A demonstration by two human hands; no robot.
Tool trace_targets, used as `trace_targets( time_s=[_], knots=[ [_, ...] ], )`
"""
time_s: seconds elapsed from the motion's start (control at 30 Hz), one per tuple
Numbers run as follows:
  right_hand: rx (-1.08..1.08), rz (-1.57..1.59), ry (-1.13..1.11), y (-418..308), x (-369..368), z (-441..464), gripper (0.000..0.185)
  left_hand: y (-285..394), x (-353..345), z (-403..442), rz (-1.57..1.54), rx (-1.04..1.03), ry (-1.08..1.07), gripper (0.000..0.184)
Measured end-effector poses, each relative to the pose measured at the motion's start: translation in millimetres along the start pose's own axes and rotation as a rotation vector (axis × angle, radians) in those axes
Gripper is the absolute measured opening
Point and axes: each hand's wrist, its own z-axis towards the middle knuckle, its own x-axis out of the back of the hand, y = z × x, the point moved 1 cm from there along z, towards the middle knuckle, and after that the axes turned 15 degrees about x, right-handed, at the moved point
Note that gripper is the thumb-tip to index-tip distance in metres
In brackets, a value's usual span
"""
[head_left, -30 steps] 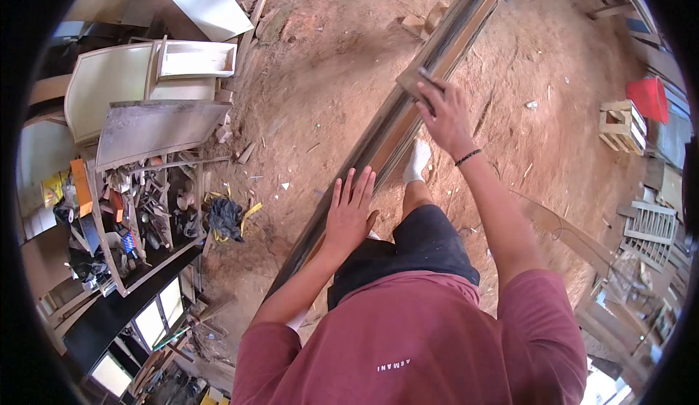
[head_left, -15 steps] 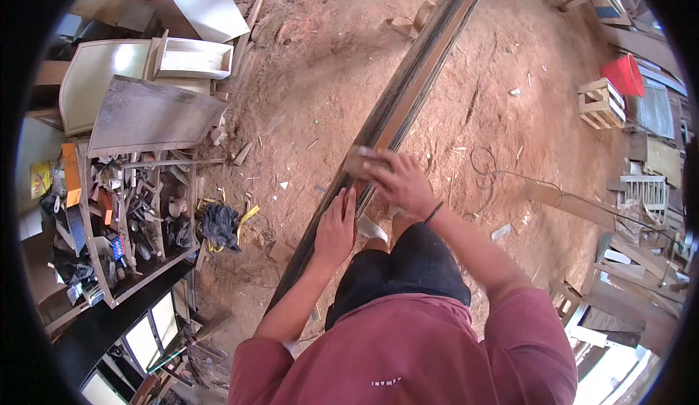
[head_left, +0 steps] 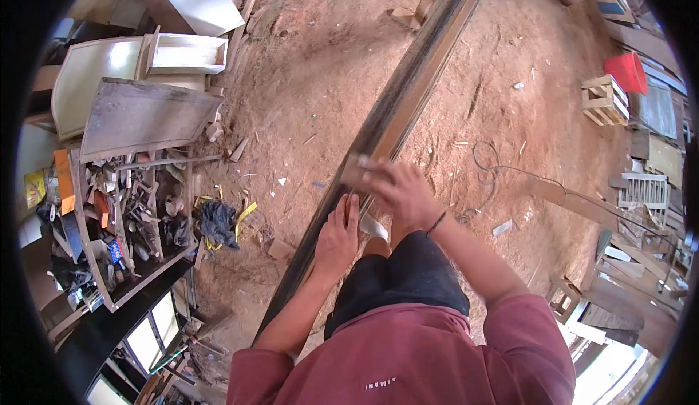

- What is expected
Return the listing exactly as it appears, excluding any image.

- Expected answer
A demonstration by two human hands; no robot.
Tool trace_targets, used as `trace_targets( time_s=[_], knots=[ [_, ...] ], )`
"""
time_s: seconds elapsed from the motion's start (control at 30 Hz), one per tuple
Numbers run as follows:
  right_hand: rx (-1.08..1.08), rz (-1.57..1.59), ry (-1.13..1.11), y (-418..308), x (-369..368), z (-441..464), gripper (0.000..0.185)
  left_hand: y (-285..394), x (-353..345), z (-403..442), rz (-1.57..1.54), rx (-1.04..1.03), ry (-1.08..1.07), gripper (0.000..0.184)
Measured end-effector poses, each relative to the pose measured at the motion's start: translation in millimetres along the start pose's own axes and rotation as a rotation vector (axis × angle, radians) in those axes
Gripper is the absolute measured opening
Point and axes: each hand's wrist, its own z-axis towards the middle knuckle, its own x-axis out of the back of the hand, y = z × x, the point moved 1 cm from there along z, towards the middle knuckle, and after that the axes turned 15 degrees about x, right-handed, at the moved point
Note that gripper is the thumb-tip to index-tip distance in metres
In brackets, a value's usual span
"""
[head_left, -30 steps] 
[head_left, -15 steps] 
[head_left, +0 steps] 

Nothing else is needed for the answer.